Slowly but surely my confidence has built up and I'm slowly getting less afraid of people looking at me. For me personally, if someone walks or jogs by my house, I might notice them but I never remember what they wore, what their stride looked like, nothing! All the things I'm afraid someone is looking at on me I never even see on others!

The best thing I can say to you is act like you own the run (or whatever you are doing in life). Acting like I own the act is exhilarating, like "Yeah, I'm a runner!" or "Yeah, I'm a walker!" or "Yeah, I ride a bike!". These activities are changing our life and if someone doesn't like it, screw em!! But I have a feeling there are more people like me or you who get nervous about this stuff. So let's be strong and OWN it! We might be slower or larger than others but we are still lapping everyone on the couch!
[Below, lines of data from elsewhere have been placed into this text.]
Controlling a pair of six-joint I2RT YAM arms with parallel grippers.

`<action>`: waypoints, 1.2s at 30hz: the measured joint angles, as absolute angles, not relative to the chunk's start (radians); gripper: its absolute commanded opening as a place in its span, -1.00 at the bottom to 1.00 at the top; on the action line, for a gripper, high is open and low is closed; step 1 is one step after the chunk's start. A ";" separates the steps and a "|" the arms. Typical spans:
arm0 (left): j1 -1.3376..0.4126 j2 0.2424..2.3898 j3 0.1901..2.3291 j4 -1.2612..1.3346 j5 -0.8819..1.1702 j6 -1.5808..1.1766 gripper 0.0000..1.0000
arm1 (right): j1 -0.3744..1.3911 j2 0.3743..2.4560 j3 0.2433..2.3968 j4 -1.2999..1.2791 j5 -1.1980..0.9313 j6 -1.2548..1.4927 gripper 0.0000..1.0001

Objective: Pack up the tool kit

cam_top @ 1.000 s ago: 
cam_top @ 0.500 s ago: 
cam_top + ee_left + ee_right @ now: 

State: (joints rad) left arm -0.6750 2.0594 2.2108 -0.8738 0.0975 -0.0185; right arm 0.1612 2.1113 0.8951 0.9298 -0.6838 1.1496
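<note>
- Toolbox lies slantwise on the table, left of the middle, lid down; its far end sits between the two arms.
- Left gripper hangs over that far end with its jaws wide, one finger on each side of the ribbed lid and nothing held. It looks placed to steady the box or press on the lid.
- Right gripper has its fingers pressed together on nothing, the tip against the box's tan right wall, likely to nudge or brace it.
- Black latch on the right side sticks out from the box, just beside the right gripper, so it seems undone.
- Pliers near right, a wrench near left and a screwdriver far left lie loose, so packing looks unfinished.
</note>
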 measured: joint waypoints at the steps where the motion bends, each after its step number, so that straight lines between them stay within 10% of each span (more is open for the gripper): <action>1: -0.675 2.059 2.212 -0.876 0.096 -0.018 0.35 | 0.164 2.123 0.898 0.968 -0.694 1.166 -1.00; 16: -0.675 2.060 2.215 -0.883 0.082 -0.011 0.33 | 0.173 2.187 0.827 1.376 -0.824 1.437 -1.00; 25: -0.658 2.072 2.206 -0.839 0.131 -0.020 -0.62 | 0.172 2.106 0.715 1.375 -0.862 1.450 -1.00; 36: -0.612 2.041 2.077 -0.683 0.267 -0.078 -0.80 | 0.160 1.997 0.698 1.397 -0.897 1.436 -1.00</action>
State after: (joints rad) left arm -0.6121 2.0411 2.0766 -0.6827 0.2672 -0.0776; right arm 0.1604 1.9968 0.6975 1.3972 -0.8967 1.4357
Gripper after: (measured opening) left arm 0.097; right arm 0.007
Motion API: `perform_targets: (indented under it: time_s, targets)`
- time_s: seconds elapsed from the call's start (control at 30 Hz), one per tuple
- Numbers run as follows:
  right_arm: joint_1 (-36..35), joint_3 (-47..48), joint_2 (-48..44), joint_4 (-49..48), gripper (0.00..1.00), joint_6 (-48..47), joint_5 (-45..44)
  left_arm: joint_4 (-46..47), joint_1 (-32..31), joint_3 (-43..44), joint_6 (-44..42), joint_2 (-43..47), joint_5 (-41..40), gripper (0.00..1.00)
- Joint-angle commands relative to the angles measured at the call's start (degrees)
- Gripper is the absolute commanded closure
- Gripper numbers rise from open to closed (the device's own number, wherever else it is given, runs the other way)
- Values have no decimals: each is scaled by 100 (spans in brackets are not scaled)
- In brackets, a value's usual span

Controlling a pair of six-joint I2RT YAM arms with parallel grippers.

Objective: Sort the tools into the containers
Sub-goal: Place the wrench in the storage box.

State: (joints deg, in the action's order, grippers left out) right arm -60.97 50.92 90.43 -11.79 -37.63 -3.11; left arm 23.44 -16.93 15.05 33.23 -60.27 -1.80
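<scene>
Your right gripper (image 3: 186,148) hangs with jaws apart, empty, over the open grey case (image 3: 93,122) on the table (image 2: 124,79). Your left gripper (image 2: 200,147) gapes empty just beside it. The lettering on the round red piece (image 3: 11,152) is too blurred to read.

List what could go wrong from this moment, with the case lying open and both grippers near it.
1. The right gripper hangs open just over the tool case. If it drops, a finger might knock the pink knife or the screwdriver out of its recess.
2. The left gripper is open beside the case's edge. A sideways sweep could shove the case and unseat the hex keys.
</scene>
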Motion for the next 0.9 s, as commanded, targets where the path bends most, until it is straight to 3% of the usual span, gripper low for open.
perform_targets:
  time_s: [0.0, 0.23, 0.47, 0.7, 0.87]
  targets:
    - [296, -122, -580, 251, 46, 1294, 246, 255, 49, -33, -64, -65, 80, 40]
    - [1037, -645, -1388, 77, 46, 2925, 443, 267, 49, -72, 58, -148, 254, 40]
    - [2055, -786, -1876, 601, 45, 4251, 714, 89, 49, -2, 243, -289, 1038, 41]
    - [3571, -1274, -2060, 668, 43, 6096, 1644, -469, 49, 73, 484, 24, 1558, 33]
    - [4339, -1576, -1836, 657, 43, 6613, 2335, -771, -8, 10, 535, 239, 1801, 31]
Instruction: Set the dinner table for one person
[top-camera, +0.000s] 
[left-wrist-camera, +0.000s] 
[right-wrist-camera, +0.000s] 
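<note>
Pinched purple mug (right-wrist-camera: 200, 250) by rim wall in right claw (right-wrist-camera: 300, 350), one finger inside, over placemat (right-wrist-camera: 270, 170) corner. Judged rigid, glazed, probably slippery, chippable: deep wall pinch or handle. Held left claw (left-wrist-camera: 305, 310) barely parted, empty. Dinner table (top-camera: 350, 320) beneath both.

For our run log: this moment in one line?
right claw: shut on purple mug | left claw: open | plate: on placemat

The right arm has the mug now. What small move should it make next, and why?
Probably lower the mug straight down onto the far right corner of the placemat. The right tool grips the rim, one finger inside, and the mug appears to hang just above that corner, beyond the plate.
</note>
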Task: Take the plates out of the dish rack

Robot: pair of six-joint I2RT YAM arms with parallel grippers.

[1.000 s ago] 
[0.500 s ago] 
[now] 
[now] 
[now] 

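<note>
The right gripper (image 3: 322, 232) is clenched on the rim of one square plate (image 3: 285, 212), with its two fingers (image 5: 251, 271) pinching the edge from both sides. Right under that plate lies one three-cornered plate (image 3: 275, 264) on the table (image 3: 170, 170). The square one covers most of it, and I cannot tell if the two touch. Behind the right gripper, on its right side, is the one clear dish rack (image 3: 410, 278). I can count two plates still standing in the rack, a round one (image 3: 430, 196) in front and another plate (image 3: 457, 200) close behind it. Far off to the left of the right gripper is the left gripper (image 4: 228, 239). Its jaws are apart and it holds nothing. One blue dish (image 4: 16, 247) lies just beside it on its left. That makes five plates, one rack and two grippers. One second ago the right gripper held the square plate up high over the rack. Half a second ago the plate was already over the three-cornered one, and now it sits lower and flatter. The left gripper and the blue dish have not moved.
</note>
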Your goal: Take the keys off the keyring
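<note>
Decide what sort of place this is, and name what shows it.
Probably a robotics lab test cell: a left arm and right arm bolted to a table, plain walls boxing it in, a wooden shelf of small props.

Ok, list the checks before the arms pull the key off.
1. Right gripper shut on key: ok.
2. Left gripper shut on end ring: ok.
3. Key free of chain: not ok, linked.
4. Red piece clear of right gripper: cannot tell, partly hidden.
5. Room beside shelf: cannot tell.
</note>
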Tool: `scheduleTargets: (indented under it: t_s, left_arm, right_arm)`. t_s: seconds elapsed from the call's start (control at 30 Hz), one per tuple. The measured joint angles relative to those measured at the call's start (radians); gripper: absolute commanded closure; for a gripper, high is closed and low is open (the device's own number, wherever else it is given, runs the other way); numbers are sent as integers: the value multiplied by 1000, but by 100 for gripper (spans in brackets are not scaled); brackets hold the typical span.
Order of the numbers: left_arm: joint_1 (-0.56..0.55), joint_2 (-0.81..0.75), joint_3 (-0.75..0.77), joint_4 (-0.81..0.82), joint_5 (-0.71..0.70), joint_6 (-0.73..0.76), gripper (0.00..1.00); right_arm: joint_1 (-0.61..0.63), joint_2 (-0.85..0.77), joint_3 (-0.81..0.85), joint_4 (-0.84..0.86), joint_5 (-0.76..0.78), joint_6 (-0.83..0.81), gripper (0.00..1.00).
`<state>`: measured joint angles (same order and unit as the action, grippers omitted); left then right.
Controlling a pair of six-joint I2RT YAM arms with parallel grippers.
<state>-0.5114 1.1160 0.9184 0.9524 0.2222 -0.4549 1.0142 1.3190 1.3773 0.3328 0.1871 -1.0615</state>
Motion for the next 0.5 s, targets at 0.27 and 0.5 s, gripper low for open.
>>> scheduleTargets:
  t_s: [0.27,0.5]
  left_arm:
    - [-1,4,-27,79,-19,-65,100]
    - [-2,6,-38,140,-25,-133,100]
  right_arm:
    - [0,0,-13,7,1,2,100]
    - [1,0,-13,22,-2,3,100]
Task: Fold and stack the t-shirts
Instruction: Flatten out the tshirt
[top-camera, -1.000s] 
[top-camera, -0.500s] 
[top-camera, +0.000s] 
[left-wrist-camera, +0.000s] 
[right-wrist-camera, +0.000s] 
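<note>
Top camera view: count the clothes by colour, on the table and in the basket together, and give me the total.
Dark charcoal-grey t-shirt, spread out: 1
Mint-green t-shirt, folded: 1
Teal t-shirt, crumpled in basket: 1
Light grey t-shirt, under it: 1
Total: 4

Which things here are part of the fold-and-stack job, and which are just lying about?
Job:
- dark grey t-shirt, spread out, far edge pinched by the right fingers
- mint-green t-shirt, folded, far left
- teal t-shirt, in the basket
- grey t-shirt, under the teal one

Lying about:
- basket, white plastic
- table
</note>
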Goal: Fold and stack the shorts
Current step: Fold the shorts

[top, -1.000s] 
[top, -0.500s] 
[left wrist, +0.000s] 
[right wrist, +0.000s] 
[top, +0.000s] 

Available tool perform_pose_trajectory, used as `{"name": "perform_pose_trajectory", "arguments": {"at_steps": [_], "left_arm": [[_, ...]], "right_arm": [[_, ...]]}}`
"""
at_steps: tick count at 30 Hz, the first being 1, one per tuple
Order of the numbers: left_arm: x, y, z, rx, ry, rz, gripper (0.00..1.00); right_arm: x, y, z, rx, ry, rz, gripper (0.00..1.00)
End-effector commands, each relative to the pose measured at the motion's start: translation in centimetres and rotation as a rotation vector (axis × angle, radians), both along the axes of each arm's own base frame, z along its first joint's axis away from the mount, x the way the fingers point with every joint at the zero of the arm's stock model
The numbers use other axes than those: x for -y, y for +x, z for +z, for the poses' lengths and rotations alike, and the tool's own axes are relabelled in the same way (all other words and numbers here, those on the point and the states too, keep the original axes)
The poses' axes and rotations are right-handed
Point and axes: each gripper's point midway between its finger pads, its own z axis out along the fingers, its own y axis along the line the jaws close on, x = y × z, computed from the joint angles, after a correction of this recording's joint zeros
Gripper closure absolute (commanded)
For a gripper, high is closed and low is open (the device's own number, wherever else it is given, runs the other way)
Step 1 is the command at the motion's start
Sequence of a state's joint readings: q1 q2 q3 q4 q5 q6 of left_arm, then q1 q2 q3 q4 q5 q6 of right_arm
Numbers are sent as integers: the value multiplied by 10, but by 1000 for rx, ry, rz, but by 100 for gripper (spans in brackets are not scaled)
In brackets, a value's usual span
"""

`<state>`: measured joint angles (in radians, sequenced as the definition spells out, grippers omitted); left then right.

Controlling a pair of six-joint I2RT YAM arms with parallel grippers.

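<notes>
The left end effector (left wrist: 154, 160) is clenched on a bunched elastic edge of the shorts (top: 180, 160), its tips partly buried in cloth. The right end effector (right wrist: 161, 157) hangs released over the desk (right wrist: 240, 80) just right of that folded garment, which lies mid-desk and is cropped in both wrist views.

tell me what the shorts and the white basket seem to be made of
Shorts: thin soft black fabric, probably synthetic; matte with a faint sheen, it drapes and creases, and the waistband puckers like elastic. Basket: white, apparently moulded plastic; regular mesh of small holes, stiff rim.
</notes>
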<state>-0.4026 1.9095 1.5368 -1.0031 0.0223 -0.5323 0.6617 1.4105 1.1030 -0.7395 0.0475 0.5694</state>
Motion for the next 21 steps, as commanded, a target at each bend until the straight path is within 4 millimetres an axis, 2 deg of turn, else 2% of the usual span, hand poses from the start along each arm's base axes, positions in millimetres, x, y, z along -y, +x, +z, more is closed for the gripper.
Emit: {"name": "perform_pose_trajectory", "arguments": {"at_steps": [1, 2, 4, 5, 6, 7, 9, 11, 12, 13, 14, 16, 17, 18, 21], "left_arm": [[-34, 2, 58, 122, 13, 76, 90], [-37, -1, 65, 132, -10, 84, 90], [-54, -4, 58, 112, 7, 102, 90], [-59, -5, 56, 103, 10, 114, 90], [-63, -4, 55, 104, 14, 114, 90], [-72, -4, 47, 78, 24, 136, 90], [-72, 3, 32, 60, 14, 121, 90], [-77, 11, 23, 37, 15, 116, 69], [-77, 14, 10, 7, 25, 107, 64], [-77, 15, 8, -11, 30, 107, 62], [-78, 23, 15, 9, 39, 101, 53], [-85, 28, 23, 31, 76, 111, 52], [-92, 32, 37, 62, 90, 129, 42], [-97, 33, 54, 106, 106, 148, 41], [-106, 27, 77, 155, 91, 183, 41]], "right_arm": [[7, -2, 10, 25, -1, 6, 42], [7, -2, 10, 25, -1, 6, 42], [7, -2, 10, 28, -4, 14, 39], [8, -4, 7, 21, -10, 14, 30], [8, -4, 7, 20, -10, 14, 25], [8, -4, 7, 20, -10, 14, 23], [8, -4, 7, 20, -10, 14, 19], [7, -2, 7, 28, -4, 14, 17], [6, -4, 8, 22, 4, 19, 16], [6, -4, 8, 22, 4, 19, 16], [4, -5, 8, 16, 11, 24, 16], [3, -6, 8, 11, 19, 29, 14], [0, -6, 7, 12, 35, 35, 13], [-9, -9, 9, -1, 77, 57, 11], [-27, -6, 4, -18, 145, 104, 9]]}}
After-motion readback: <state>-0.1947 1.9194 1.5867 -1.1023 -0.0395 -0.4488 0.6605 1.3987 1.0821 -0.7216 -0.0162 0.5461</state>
Your boyfriend seems like a sweety; I wish you both nothing but wonderful things. You are a good match I think as you are a special person too, I can just tell. :hug:

And zoesmom, my heart breaks for you putting up with a bully like that.

Goddess Jessica
05-06-2013, 04:05 PM
I used to run at night.

And then I moved to a treadmill at the gym.

Now I run everywhere.

Girl, fake it. You have to fake it. You're never going to make that leap without the fear, the embarrassment, the nervousness. You have to fake it and pretend you're not feeling that and then one day, you will surprise the heck out of yourself and those feelings won't be there.

When I am feeling like the fat girl and that everyone is looking at me, I repeat to myself, "I am Xena Warrior Princess. I am Xena Warrior Princess." It helps. Pick a mantra. Do it.
http://www.ravenwavesblog.com/wp-content/uploads/2011/10/xena-warrior-princess8370.jpg

Don't let the person stopping you be YOU!

LadyPurl
05-06-2013, 07:43 PM
Is the Zombie 5k Program you use something like this? https://play.google.com/store/apps/details?id=com.sixtostart.zombies5k&hl=en

Definitely sounds interesting!

That is the one! I'm on week 3 and enjoying it, made it to running 8 minutes non stop this week.

Another thing I do is tie a light weight sweatshirt around my waist cause I know my butt jiggles like no tomorrow and I am self-conscious about that as well - but with the sweatshirt there no one can see it so it can jiggle jiggle jiggle with no worries. I don't even notice the sweatshirt when I'm running.

Renniekins
05-06-2013, 09:23 PM
I'm exactly the same way. I've been going at dusk, in hopes that not so many people are looking out their windows, and not as many people are out walking their dogs, running, biking, etc.

I know that I'll have to get over it someday, though. I can't just run (or, shuffle in my case, LOL) at times that are inconvenient for me because I don't want people to see me! But for now, I'm sticking to at-dusk running/shuffling :)

asjb
05-06-2013, 09:43 PM
I'm a runner and whenever I see another runner all I think is "Good for them" or, if I'm in my car, "I wish I was running". People of all sizes run and it is a great community. When I started running outside I had the opposite problem to you. I didn't want people to see that I had stopped...so I'd push myself until they passed and then nearly collapse on the side of the road when they were out of sight :D

punkrocksong
05-06-2013, 11:08 PM
I get it...I've been getting up at 5:30 in the morning and walking/running in the cemetary by my neighborhood in the hopes that no one sees me. You've taken the first step...that's a big accomplishment! And you're boyfriend sounds like an awesome guy. I would say "screw em - who cares what anyone else thinks" - but that means I would have to follow my own advice and I'm not quite there yet.

nitrus29
05-07-2013, 09:28 AM
I get it...I've been getting up at 5:30 in the morning and walking/running in the cemetary by my neighborhood in the hopes that no one sees me.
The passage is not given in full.